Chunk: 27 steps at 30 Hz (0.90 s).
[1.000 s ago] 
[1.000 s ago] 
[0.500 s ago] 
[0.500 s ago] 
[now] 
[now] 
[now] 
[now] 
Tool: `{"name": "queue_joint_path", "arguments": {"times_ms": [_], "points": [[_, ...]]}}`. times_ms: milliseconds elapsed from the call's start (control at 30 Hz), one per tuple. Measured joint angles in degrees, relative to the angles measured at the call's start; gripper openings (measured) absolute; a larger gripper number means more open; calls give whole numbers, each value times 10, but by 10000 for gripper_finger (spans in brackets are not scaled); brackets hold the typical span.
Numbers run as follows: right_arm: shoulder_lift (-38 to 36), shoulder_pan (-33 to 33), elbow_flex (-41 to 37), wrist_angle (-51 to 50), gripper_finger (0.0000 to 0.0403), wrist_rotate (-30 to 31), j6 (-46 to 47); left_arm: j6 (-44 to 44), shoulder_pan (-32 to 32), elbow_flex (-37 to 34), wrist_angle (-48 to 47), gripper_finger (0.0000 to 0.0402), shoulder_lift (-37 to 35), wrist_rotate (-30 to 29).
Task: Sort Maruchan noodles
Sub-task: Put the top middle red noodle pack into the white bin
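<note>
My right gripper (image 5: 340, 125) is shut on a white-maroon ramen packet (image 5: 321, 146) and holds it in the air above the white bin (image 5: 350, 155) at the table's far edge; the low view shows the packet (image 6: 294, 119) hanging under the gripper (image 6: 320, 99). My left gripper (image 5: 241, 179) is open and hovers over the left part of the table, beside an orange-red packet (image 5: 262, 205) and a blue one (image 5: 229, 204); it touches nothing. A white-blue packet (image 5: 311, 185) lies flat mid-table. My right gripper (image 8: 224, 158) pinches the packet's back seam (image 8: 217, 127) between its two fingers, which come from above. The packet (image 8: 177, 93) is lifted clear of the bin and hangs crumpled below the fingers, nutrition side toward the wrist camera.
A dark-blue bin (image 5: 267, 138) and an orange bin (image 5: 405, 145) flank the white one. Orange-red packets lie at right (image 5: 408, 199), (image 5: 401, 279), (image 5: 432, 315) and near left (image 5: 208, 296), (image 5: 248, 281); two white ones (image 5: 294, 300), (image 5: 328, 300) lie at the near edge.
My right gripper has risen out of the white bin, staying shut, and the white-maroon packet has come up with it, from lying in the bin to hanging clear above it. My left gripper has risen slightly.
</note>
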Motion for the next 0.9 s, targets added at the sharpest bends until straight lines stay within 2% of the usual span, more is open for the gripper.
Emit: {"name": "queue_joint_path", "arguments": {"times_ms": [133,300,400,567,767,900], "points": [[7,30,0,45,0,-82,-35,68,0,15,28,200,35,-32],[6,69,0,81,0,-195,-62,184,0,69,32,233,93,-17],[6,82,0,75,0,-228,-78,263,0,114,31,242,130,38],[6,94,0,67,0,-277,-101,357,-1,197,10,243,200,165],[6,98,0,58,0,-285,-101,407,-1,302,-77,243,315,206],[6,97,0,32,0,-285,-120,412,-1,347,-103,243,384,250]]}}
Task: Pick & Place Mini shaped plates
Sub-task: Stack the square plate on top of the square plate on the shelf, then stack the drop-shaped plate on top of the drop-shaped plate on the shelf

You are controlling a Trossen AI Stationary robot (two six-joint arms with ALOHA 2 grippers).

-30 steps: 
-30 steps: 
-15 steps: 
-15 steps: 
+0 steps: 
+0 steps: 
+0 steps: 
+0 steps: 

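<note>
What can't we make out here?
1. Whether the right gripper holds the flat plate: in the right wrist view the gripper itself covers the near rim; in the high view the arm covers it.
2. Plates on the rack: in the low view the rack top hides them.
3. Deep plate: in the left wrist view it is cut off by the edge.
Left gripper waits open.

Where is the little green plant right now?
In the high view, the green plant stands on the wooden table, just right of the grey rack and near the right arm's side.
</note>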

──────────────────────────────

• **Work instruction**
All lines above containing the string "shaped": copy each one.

• **Solution for this exercise**
Task: Pick & Place Mini shaped plates
Sub-task: Stack the square plate on top of the square plate on the shelf, then stack the drop-shaped plate on top of the drop-shaped plate on the shelf

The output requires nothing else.